* [Available data]:
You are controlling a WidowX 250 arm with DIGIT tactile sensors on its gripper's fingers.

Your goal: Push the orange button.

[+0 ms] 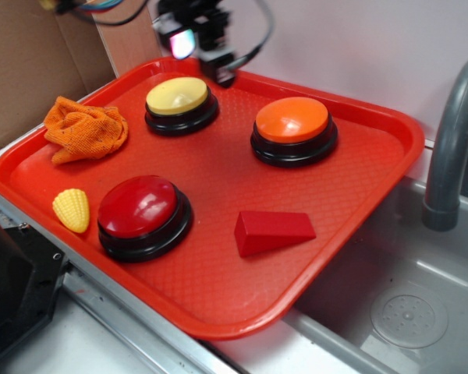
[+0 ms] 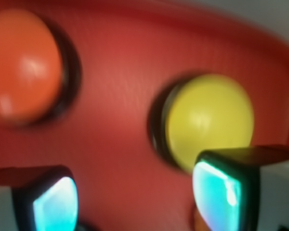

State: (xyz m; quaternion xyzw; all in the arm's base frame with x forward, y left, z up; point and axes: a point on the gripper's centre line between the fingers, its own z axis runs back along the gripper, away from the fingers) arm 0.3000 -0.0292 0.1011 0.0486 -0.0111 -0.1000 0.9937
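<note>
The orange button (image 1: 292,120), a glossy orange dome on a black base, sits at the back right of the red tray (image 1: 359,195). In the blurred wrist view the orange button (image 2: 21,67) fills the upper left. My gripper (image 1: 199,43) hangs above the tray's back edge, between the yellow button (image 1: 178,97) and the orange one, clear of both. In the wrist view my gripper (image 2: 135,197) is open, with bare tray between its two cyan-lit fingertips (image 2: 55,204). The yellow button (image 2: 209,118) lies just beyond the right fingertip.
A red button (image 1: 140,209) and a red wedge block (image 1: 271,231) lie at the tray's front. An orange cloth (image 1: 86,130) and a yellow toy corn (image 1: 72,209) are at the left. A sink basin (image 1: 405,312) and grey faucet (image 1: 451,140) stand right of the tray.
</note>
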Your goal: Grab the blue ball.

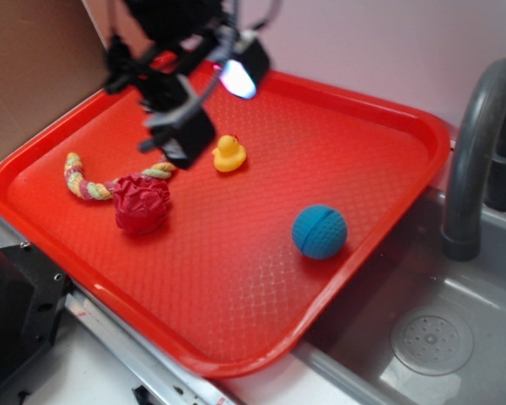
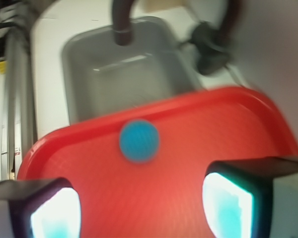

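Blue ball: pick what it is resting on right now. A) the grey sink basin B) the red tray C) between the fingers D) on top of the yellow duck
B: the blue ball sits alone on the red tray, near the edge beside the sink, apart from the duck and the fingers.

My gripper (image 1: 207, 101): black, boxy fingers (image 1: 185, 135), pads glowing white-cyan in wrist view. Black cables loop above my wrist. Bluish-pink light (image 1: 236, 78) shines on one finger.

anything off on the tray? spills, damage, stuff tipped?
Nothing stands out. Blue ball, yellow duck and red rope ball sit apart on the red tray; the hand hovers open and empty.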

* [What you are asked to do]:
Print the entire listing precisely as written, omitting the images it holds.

* [Solution below]:
You are controlling a WidowX 250 arm with DIGIT tactile sensors on its gripper's fingers.

Your goal: Push the orange button.

[+0 ms] 
[+0 ms] 

State: (xyz m; quaternion xyzw; all in the arm's base frame with x forward, y left, z up; point and axes: a point on the gripper's centre line between the fingers, its own z axis runs back along the gripper, away from the fingers) arm 0.3000 -0.0292 0.1011 0.0486 -0.0111 -0.1000 0.9937
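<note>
The orange button (image 1: 292,120), a glossy orange dome on a black base, sits at the back right of the red tray (image 1: 359,195). In the blurred wrist view the orange button (image 2: 21,67) fills the upper left. My gripper (image 1: 199,43) hangs above the tray's back edge, between the yellow button (image 1: 178,97) and the orange one, clear of both. In the wrist view my gripper (image 2: 135,197) is open, with bare tray between its two cyan-lit fingertips (image 2: 55,204). The yellow button (image 2: 209,118) lies just beyond the right fingertip.
A red button (image 1: 140,209) and a red wedge block (image 1: 271,231) lie at the tray's front. An orange cloth (image 1: 86,130) and a yellow toy corn (image 1: 72,209) are at the left. A sink basin (image 1: 405,312) and grey faucet (image 1: 451,140) stand right of the tray.
</note>
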Your goal: Grab the blue ball.


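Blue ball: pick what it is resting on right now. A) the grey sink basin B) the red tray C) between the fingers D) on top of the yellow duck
B: the blue ball sits alone on the red tray, near the edge beside the sink, apart from the duck and the fingers.

My gripper (image 1: 207, 101): black, boxy fingers (image 1: 185, 135), pads glowing white-cyan in wrist view. Black cables loop above my wrist. Bluish-pink light (image 1: 236, 78) shines on one finger.

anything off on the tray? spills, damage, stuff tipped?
Nothing stands out. Blue ball, yellow duck and red rope ball sit apart on the red tray; the hand hovers open and empty.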

The requested output is now complete.